Pieces of tender chicken thigh are stir-fried with scallions and cashews and lightly glazed in a chile-studded sauce for a better-than-takeout weeknight meal. Inspired by a popular dish at Best Quality Daughter in San Antonio, this take on cashew chicken is a derivative of the slightly less sweet Thai version.

Frequently asked questions

What is Shaoxing wine?

Shaoxing wine is Chinese rice wine, equivalent to mirin in Japanese cooking. You can find it at Asian grocery stores. 

What should I serve with cashew chicken?

This dish is fantastic with white rice. It would be delicious with simple stir-fried noodles or lettuce cups for a lighter meal. 

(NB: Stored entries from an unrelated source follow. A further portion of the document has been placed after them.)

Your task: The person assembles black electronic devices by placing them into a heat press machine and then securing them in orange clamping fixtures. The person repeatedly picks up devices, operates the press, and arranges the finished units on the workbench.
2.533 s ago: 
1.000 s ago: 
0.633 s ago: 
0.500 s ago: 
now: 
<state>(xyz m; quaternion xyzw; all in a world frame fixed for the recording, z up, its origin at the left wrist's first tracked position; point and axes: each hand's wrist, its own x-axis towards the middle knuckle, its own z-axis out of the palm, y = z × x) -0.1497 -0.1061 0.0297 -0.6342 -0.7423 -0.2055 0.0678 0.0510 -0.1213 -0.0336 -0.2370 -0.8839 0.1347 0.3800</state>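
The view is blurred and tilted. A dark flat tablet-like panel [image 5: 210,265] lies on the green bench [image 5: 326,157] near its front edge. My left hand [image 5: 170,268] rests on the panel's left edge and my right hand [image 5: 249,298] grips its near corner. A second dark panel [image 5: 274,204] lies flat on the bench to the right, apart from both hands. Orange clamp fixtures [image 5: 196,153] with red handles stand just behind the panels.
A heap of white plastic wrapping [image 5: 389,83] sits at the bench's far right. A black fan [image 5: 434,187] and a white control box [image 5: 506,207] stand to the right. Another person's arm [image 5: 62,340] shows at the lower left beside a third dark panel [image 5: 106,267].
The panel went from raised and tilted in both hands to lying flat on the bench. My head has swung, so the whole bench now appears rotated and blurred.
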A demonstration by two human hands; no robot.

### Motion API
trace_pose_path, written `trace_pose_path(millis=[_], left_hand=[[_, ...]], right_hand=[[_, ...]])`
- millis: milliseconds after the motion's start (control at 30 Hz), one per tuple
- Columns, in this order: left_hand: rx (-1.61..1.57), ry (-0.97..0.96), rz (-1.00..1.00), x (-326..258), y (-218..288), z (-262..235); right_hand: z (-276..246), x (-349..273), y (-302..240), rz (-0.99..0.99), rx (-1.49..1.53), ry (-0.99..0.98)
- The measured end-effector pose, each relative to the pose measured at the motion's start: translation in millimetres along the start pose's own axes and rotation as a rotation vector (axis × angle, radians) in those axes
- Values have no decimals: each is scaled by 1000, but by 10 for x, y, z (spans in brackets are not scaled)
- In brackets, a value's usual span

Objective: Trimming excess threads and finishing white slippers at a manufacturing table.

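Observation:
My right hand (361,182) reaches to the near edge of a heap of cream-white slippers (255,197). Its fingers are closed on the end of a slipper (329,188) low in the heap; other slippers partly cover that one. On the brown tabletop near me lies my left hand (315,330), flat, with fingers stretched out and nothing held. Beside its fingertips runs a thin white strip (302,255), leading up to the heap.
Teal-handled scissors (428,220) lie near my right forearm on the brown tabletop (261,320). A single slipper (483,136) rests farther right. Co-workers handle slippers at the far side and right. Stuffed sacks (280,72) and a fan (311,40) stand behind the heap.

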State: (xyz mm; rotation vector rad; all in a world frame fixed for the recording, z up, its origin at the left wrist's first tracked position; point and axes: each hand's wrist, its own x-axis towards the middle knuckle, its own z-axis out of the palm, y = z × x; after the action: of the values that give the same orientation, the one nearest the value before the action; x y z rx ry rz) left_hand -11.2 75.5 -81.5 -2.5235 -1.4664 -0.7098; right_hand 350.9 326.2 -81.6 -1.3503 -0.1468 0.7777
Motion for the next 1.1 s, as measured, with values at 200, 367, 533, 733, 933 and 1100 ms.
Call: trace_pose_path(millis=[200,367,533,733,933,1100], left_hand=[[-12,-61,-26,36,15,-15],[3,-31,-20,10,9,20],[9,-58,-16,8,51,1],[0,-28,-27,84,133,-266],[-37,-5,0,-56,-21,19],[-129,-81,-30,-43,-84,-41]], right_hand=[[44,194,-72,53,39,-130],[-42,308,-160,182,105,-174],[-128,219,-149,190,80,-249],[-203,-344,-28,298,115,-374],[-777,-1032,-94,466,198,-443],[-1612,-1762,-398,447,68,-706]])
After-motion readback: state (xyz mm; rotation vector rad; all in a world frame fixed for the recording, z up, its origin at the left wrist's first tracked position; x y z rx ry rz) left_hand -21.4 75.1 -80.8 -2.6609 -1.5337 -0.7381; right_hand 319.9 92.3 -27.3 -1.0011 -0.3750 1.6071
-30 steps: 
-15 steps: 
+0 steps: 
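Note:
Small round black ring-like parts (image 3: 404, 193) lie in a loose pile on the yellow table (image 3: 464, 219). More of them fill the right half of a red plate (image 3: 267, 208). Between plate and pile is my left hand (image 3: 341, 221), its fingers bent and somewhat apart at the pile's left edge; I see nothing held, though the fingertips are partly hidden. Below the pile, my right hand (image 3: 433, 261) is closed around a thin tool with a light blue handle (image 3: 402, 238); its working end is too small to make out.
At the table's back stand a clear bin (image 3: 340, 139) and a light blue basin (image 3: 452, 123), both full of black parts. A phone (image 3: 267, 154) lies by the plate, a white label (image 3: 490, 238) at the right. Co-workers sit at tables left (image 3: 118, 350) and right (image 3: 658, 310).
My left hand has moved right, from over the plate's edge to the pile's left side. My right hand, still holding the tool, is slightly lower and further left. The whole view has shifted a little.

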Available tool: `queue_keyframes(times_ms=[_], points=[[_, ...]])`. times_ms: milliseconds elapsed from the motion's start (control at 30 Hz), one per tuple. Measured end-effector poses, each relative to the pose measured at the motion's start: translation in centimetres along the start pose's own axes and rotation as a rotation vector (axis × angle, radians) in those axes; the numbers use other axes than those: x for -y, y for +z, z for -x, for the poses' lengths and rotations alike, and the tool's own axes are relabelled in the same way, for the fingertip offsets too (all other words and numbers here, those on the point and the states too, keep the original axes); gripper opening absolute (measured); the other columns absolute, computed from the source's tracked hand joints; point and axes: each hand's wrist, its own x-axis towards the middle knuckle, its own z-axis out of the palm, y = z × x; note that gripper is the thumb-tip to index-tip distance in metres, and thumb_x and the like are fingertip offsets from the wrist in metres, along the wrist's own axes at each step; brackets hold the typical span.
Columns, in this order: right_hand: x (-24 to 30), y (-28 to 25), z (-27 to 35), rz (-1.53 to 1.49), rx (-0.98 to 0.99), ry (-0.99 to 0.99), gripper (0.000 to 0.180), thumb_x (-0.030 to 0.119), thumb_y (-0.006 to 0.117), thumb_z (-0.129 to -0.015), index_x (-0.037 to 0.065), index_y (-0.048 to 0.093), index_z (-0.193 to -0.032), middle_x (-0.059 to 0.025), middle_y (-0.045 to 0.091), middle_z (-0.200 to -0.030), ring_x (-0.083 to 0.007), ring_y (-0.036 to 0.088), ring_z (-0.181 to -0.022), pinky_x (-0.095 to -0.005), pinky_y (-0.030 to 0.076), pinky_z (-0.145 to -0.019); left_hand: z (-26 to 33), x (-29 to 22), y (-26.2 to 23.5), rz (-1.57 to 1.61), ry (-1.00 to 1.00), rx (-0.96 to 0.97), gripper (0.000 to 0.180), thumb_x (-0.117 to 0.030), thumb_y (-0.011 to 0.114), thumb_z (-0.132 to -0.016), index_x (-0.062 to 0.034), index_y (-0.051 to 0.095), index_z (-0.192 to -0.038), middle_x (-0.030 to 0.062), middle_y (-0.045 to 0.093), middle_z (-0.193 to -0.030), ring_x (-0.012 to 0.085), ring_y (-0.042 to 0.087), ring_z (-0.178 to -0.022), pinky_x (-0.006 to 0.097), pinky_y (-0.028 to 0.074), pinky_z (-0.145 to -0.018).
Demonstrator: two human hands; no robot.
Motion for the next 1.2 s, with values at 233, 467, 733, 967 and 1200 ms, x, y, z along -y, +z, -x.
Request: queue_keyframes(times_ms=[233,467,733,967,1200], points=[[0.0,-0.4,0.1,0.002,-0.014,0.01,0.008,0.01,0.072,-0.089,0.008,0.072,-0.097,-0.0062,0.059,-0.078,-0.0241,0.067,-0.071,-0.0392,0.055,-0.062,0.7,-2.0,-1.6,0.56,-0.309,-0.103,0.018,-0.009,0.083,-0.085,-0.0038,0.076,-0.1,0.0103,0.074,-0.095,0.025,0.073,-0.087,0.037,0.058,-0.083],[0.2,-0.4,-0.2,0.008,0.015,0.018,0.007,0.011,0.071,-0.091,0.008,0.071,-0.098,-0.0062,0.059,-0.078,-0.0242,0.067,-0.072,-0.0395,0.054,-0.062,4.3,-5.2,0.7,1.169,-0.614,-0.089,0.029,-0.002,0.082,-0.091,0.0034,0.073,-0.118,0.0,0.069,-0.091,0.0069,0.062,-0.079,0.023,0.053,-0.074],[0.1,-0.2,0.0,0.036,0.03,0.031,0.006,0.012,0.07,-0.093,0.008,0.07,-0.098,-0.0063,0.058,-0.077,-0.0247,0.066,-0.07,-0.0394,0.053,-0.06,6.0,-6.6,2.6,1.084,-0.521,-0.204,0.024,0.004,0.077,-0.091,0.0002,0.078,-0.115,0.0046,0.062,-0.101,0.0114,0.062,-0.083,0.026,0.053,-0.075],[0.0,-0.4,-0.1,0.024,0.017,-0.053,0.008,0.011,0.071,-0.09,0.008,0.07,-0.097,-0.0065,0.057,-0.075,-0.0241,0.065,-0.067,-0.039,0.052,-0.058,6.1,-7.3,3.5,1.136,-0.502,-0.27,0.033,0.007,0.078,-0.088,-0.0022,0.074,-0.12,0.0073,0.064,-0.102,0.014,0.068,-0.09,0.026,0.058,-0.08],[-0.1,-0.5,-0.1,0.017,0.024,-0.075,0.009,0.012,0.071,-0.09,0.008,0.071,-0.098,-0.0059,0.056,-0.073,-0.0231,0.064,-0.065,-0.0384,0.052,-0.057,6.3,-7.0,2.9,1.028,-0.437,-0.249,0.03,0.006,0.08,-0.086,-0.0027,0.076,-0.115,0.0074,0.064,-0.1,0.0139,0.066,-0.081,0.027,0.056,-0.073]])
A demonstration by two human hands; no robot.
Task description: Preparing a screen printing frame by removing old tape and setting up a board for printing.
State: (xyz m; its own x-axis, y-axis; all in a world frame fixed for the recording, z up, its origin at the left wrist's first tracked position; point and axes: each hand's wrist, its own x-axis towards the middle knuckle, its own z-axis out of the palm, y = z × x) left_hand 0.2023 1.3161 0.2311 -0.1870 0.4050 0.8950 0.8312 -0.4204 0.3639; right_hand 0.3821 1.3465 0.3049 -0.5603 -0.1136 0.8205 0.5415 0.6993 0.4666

Notes from the Food & Wine Test Kitchen

The key to lightly crisped chicken starts with thoroughly distributing the cornstarch in the chicken mixture — make sure that each chicken piece is evenly coated.

Suggested Pairing 

We recommend a gingery Gewürztraminer like Lucien Albrecht Reserve to complement the aniselike flavors from the five-spice in Cashew Chicken.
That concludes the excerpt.